- [Assigned task]
Each line in the entries below that holds the word "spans" belongs in the answer.

- [Excerpted data]
• • • •

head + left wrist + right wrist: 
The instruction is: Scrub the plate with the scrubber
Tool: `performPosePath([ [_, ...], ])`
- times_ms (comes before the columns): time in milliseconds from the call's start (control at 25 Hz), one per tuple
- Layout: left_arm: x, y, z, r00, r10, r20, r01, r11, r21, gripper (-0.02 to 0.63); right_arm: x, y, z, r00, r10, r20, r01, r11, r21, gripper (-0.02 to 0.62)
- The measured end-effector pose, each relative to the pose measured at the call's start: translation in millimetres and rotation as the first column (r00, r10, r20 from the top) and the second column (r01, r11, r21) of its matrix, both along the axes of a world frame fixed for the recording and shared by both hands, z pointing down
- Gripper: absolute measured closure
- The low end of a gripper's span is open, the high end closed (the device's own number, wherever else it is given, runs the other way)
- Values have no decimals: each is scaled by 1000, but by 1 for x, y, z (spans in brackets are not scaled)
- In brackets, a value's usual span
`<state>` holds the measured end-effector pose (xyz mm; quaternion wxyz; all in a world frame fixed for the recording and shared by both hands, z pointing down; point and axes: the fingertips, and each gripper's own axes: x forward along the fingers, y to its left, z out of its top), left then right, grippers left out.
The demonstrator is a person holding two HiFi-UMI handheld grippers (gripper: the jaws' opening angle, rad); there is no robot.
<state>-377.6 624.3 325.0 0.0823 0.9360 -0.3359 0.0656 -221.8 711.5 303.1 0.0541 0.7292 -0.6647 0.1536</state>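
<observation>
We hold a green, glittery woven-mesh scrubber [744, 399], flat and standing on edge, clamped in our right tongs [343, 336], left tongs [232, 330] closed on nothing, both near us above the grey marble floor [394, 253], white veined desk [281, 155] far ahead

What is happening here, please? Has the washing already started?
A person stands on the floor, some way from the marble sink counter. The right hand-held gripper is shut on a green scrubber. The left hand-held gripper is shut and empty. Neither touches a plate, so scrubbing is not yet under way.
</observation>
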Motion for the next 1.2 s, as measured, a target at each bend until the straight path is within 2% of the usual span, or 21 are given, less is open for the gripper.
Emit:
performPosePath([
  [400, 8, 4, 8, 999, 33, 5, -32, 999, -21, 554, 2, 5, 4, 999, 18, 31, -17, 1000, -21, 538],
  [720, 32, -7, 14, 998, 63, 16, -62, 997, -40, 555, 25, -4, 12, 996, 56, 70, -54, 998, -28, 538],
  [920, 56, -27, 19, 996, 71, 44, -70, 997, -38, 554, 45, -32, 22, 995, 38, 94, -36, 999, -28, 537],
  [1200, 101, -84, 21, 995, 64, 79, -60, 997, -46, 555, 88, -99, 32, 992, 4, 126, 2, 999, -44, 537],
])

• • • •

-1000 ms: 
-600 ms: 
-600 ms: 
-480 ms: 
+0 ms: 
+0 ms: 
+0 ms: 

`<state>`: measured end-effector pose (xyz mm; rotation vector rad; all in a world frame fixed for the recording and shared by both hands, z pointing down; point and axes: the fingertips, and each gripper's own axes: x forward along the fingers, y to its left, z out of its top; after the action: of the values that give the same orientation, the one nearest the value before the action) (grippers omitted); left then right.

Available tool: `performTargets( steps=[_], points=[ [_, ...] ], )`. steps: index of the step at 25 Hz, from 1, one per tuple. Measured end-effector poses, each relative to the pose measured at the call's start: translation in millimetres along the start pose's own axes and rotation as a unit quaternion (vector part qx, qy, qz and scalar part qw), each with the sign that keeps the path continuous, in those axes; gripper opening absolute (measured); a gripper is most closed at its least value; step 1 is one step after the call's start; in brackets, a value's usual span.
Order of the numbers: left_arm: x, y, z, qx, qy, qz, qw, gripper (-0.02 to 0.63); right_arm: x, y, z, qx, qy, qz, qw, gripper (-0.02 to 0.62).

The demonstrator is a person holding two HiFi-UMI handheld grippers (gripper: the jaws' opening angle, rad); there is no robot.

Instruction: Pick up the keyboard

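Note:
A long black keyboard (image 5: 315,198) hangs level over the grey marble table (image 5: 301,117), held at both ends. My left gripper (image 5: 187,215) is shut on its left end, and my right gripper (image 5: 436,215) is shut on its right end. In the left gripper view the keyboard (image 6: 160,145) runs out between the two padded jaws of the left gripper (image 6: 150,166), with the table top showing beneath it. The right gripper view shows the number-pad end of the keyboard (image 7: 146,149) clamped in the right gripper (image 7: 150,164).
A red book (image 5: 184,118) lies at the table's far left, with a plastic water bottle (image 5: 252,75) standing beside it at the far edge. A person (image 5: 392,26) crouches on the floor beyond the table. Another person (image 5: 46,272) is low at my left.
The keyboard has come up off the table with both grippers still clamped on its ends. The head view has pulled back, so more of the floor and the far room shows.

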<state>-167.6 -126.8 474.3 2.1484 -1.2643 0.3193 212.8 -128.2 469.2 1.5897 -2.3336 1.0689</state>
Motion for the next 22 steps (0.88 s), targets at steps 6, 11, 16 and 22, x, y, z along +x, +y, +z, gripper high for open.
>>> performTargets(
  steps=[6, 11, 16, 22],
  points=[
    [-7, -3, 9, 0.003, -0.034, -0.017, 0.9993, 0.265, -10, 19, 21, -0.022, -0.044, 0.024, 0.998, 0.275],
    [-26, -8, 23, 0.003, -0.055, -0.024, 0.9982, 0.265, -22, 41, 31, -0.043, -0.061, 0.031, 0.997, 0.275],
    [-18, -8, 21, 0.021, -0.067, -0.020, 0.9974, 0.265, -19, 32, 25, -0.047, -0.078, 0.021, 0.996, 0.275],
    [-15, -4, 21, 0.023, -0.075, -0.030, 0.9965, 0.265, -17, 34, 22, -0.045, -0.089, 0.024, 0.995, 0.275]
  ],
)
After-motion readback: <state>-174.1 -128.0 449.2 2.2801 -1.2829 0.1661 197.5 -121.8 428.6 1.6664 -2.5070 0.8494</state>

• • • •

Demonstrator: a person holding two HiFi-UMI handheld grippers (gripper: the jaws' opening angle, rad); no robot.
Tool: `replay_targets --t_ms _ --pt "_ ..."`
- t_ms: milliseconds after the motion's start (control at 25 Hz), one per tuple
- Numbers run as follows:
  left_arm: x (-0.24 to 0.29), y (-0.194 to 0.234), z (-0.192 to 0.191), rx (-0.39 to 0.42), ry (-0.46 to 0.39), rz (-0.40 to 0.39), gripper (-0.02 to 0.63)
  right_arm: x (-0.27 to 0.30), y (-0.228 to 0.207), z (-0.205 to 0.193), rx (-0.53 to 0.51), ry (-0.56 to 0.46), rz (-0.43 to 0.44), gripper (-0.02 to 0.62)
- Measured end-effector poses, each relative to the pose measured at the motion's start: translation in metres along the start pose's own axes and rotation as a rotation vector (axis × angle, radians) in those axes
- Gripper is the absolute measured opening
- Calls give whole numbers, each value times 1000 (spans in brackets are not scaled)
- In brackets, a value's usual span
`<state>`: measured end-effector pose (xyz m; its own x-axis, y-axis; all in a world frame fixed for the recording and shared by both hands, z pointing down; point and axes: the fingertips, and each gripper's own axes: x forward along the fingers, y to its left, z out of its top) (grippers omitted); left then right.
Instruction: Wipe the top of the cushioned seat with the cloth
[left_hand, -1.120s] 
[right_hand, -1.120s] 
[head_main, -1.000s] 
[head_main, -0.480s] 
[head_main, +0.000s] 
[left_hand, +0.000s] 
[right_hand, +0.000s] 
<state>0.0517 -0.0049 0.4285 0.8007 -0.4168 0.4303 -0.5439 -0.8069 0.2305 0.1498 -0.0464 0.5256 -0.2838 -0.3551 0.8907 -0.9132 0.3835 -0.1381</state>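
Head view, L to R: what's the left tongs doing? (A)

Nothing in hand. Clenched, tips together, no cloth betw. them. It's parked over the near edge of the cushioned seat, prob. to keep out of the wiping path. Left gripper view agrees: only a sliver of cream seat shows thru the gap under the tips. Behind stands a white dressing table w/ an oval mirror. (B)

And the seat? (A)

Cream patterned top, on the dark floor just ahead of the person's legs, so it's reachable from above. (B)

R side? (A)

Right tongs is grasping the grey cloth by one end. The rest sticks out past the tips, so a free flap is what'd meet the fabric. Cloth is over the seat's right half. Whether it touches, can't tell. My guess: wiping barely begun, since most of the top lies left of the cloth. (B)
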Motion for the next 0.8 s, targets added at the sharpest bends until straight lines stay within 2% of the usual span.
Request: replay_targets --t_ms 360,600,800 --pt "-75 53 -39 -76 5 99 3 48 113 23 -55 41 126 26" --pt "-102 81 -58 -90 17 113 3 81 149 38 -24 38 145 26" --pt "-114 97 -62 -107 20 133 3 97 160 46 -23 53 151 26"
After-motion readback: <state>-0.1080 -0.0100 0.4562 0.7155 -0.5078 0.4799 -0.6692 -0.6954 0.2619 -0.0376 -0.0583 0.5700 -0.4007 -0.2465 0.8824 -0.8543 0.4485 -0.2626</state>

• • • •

- [Response box]
- Values have no decimals: each is scaled by 1000, but by 1 for x, y, z (spans in brackets are not scaled)
- Calls give whole numbers, each value times 1000 (spans in brackets are not scaled)

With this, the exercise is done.